On the next track “Deacon Blues”, we return to the carefully constructed mix of vocals and instrumention we heard on “Black Cow”. As already noted, the lyrics in this song are famous and iconic. The chorus (all the lyrics really), and the accompanying music, is for lack of a better word haunting:
I'll learn to work the saxophone I play just what I feel
Drink Scotch whiskey all night long And die behind the wheel
They got a name for the winners in the world And I want a name when I lose
They call Alabama the Crimson Tide Call me Deacon Blues
And again, SD is hitting perfection with the instrumentation, with the outro at the end including appropriately melancholic horn passages which want to make you cry.
Side 2 of the record offers some unbridled joy (if you felt it lacking in the first three songs) with “Peg”. This is a truly upbeat tune where SD again shows the deftness they were bringing to reinforcing their music with sophisticated layering and filtering of vocal harmonies as we already got a taste of in “Black Cow”. The chorus of “Peg” is a tour-de-force of this technique, and while we’re certain we’re hearing the printed lyrics: Peg it will come back to you…. the backing vocals are another matter altogether, as there are only snippets of lyrics we can discern. In fact it was all about the desired aesthetic effect Becker was going for as vocalist Michael McDonald explains in this “making of” video. SD was so satisfied with the result that they repeated it in a fade, something they don’t often to do in their work. This is testament itself to the song’s brilliant achievement. Beyond this, “Peg” has pretty much everything else: great bass, great lead guitar, even great drums. The song became the first and best selling single from the album, peaking at No. 11 on the charts.

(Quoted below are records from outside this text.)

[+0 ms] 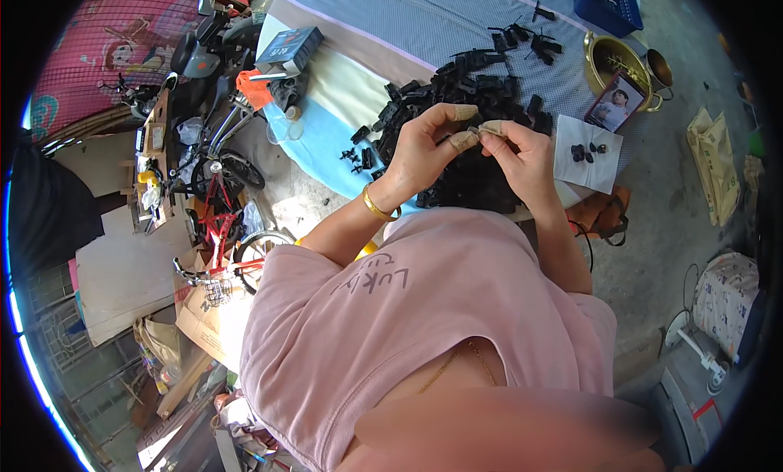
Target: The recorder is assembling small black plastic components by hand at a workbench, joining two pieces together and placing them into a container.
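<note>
Both my hands meet over a large pile of small black plastic parts [489, 88] on the cloth-covered table [367, 31]. My left hand [426, 148] has its thumb and forefinger bent toward each other, with tan tape or covers on the tips. My right hand [524, 155] pinches with thumb and forefinger right against the left thumb tip; its forefinger is covered in tan too. Whatever lies between the fingertips is too small or hidden to make out. To the right of my right hand, a white paper sheet [586, 174] carries several small dark pieces [579, 153].
A phone [615, 102] leans on a gold-coloured pot [589, 60] at the right, near a blue basket [608, 7]. On the table's left side are a dark blue box [290, 51] and a few loose black parts [361, 135]. Bicycles [218, 219] stand beyond the left edge.
</note>
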### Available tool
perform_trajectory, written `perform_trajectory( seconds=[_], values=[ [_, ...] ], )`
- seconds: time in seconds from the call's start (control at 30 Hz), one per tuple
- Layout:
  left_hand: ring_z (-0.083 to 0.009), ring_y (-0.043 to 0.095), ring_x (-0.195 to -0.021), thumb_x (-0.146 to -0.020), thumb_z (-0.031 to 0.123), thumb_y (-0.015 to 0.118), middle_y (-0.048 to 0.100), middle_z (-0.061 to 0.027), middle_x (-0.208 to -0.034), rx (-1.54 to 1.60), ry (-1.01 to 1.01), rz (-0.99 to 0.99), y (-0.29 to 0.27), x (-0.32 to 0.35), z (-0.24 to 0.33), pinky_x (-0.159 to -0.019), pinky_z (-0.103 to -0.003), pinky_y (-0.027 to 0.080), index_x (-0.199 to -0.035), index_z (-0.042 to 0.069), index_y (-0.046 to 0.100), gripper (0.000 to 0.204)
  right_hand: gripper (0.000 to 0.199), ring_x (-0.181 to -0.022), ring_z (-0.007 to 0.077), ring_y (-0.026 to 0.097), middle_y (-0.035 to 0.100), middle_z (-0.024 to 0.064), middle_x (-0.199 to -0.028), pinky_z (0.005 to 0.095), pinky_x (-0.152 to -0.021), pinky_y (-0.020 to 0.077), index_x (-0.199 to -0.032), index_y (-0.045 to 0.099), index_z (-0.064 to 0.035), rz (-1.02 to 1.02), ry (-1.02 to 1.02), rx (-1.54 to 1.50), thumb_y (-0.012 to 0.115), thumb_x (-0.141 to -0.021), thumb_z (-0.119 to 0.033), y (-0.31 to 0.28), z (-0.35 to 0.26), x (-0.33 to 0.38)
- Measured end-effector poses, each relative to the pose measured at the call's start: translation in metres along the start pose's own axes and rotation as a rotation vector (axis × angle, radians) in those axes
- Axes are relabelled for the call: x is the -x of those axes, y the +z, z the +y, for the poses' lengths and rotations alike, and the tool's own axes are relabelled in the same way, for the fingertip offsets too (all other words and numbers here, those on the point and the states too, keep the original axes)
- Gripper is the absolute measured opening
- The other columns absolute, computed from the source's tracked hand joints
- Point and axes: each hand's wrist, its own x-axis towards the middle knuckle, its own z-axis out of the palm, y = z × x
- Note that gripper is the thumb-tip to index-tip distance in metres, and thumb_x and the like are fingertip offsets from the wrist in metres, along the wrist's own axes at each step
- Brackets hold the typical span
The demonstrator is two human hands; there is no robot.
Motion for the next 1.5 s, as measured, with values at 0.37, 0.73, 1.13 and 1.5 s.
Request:
perform_trajectory(
  seconds=[0.37, 0.73, 1.13, 1.5],
  values=[
    [-0.02, 0.061, -0.078, -0.069, -0.004, 0.066, 0.061, -0.0116, -0.088, -0.591, 0.454, 0.04, -0.001, -0.006, 0.005, -0.068, -0.025, 0.049, -0.087, -0.002, 0.061, 0.019, 0.011, -0.046, 0.0002, 0.038, 0.056, -0.0007, -0.061, 0.0159, -0.04, 0.0279, -0.086, 0.062, -0.0006, -0.074, 0.22, -0.104, 0.057, -0.084, -0.01, 0.003, 0.021, 0.002],
    [-0.0105, 0.058, -0.085, -0.078, 0.002, 0.065, 0.06, -0.0067, -0.095, -0.133, -0.041, 0.043, 0.003, -0.007, -0.007, -0.076, -0.022, 0.049, -0.108, -0.005, 0.053, 0.033, 0.012, -0.06, 0.0035, 0.052, 0.058, -0.0004, -0.068, 0.0163, -0.053, 0.0391, -0.088, 0.06, 0.0005, -0.04, 0.098, -0.084, 0.057, -0.084, -0.011, -0.005, 0.018, 0.002],
    [-0.0094, 0.058, -0.086, -0.078, 0.002, 0.064, 0.061, -0.0067, -0.096, -0.172, -0.043, 0.046, 0.005, -0.002, 0.002, -0.077, -0.022, 0.048, -0.108, -0.003, 0.054, 0.032, 0.013, -0.06, 0.0042, 0.053, 0.059, 0.0005, -0.067, 0.0168, -0.055, 0.041, -0.09, 0.061, 0.0009, -0.044, 0.057, -0.028, 0.058, -0.084, -0.011, -0.003, 0.014, 0.001],
    [-0.0131, 0.06, -0.08, -0.076, 0.002, 0.066, 0.061, -0.0084, -0.094, 0.247, -0.294, -0.198, -0.007, -0.01, 0.012, -0.073, -0.024, 0.049, -0.106, -0.005, 0.055, 0.032, 0.02, -0.068, 0.0035, 0.054, 0.06, 0.0002, -0.079, 0.0164, -0.062, 0.0438, -0.1, 0.06, 0.0013, -0.153, -0.011, -0.226, 0.059, -0.08, -0.003, -0.016, 0.009, 0.0]
  ],
)
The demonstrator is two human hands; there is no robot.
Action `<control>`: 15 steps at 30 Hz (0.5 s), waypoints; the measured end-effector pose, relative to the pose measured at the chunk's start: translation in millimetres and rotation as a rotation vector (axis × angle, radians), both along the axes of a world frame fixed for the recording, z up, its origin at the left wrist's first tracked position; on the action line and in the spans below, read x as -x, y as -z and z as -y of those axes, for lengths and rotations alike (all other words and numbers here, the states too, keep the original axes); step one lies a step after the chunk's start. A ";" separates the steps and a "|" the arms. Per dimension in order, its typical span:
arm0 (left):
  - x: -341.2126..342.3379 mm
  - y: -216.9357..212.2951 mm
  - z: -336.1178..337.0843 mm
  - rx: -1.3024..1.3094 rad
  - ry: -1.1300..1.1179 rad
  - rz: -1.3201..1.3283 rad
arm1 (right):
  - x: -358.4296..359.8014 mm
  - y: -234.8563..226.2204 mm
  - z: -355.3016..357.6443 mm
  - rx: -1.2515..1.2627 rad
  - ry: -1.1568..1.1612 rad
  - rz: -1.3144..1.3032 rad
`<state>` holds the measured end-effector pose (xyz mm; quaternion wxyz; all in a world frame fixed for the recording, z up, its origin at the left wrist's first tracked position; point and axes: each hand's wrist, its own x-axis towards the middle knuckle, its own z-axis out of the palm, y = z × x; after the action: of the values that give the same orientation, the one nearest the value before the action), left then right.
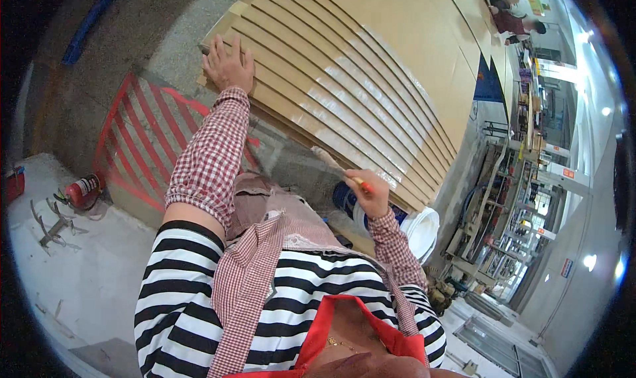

The next track is more standard SD fare, with a decidedly heavy jazz/blues feel. “Home at Last” which features nice lead guitar. It’s easily the least adventurous song of the album.
"I Got the News" is next and back to an upbeat tone, with a nice bouncy piano lead.
”Josie” closes out the album and it’s a rocker. It begins with another signature/iconic riff which can again be heard as vaguely Eastern sounding. It’s really hard to describe though as it’s the product of a synthesizer tuned to a truly unique and enigmatic sound, and it breaks the silence as jarring as an alarm. However, the balance of the song is unmistakably SD’s very polished jazz/rock sound, with a fantastic rolling keyboard accompaniment to the chorus:
When Josie comes home So good She's the pride of the neighborhood
It also features Becker himself on lead guitar. The song’s lyrics finish and again those jarring opening chords are repeated and signal the beginning of an instrumental fade out. Again this is another iconic and unforgettable sound Steely Dan created on the album.
And so that is “Aja”, one of the signature musical accomplishments of our time.
And thank you Walter Becker for all that great music.